In DDD Red Book by Vaugh Vernon, he used LevelDB and Hibernate as examples. LevelDB is key-value storage and Hibernate I think uses reflection.
However, if I don't want to use any of those, how am I going to save Aggregates?
3 of the easiest solutions I can think of are listed in the title:
- Exposed public getters
- Inject repository to aggregate and have a method called save (Memento pattern?)
Let's imagine Payments:
- CardPayment with cardNumber, expiration, cardHolderName
- CashPayment with cashAmount
- PaypalPayment with paypalAccountId
Each of those has their own unique properties but adheres to an abstract class/interface (won't go deeper for simplicity).

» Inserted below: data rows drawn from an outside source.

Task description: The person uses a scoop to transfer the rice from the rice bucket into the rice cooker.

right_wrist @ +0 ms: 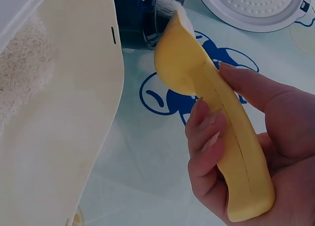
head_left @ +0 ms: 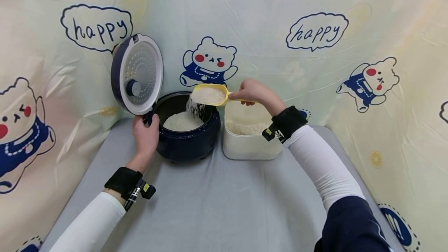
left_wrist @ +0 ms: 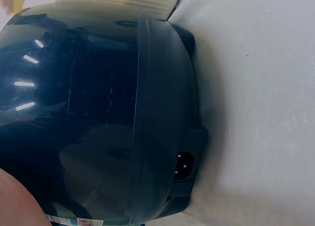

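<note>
My right hand [head_left: 257, 91] grips the handle of a yellow scoop [right_wrist: 236, 137], its fingers curled round it in the right wrist view. In the head view the scoop tilts over the dark blue rice cooker [head_left: 185, 147], and rice [head_left: 209, 96] spills from its lip. White rice [head_left: 182, 121] lies in the cooker's pot. The cooker's lid [head_left: 141, 75] stands raised at the left. At the hinge below it, my left hand [head_left: 145, 137] holds the cooker, thumb on the near side, fingers partly hidden. The left wrist view shows the cooker's glossy side and power socket [left_wrist: 184, 166].
A white bin [head_left: 250, 151] with rice inside stands just right of the cooker, under my right hand. Grey cloth [head_left: 217, 205] covers the table. Behind hangs a pale curtain [head_left: 259, 18] printed with cartoon bears and "happy" bubbles.
</note>
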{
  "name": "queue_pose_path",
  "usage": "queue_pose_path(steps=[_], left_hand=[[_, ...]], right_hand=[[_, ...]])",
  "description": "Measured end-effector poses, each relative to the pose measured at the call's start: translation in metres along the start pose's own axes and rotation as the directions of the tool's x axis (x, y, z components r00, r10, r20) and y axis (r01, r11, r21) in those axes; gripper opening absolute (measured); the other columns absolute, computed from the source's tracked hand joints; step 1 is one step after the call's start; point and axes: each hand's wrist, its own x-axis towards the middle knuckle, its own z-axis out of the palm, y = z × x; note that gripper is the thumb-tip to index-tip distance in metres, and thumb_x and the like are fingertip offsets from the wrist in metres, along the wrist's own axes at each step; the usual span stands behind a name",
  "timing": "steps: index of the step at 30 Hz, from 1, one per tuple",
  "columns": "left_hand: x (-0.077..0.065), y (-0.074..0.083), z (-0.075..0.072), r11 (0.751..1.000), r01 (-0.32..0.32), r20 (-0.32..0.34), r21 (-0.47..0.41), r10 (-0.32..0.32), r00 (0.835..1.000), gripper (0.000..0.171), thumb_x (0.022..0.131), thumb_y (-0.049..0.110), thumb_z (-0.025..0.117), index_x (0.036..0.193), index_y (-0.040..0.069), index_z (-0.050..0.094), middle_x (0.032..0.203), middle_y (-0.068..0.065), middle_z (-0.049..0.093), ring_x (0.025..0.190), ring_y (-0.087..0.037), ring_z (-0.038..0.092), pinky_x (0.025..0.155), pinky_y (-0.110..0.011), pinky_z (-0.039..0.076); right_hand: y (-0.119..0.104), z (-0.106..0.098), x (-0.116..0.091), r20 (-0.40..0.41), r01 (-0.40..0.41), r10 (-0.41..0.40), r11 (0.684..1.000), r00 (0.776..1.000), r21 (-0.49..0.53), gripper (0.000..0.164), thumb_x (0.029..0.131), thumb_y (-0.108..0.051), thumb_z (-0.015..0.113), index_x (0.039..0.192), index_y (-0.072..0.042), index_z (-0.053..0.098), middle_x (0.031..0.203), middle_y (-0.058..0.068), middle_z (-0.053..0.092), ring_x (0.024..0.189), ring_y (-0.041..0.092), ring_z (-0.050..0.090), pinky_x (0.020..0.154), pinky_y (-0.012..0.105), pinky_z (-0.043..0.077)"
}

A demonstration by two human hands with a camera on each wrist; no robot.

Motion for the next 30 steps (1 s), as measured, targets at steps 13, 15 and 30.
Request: queue_pose_path(steps=[13,15,30], left_hand=[[0.001,0.001,-0.001,1.0,0.004,0.004,-0.008,-0.004,1.0,0.055,0.106,0.037,0.056,0.153,0.009,0.046,0.154,-0.017,0.043,0.14,-0.03,0.043,0.117,-0.046,0.035],[0.001,0.001,-0.001,1.0,0.002,0.004,-0.007,-0.002,1.0,0.055,0.106,0.037,0.056,0.153,0.008,0.046,0.154,-0.017,0.043,0.14,-0.03,0.043,0.117,-0.046,0.036],[0.003,-0.002,0.0,1.0,-0.017,0.008,-0.026,0.017,1.0,0.051,0.106,0.033,0.056,0.149,0.007,0.05,0.15,-0.02,0.047,0.138,-0.031,0.045,0.114,-0.047,0.037]], right_hand=[[-0.011,0.002,-0.004,-0.062,0.041,-0.048,0.993,0.997,-0.114,0.049,0.096,-0.039,0.075,0.065,-0.005,0.059,0.063,0.005,0.06,0.055,0.017,0.052,0.057,0.029,0.046],[-0.013,0.003,-0.004,-0.062,0.043,-0.051,0.991,0.997,-0.127,0.048,0.096,-0.039,0.075,0.067,-0.004,0.061,0.064,0.006,0.062,0.055,0.017,0.053,0.057,0.029,0.047],[-0.029,0.023,0.003,-0.021,0.13,-0.137,0.973,0.99,-0.191,0.05,0.096,-0.036,0.073,0.057,-0.013,0.05,0.054,-0.002,0.048,0.061,0.02,0.063,0.058,0.028,0.05]])
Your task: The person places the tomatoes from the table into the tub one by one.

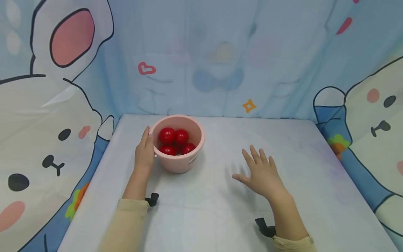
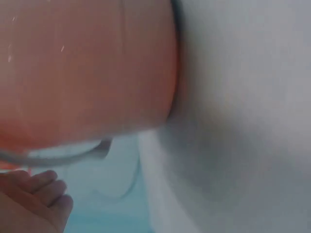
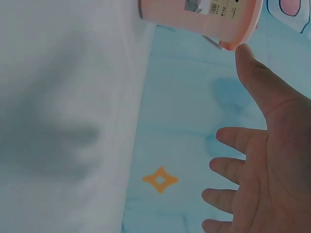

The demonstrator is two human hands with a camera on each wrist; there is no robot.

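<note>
A pink bucket stands on the white table with several shiny red tomatoes inside. My left hand is at the bucket's left side, fingers extended along the rim. In the left wrist view the fingers lie loosely beside the bucket's grey handle; whether they touch it, I cannot tell. To the right of the bucket, my right hand hovers over the table with fingers spread, holding nothing. The right wrist view shows a printed label on the bucket's wall.
The white table ends at a blue cartoon curtain behind the bucket. Printed bears flank it on both sides. A small black wrist mount sits on the left wrist, and another mount on the right.
</note>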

In my whole life, there are cases like this that can't be avoided especially when doing Repository where you really need to know what are you going to save.
Going with public getters, you might need to do an instanceOf checks in repository so you can cast and access the unique properties.
Going with reflection, it may not be a problem but feels like a hack...
Injecting repositoryObj to a
save method seems to be the next best option, at least the Aggregate knows what properties to save but this violates DDD I think. It knows about persistence too much and
save is not part of ubiquitous language.
I can be pragmatic and eat a cake but I want to know how it is done the pure OOP and/or DDD way.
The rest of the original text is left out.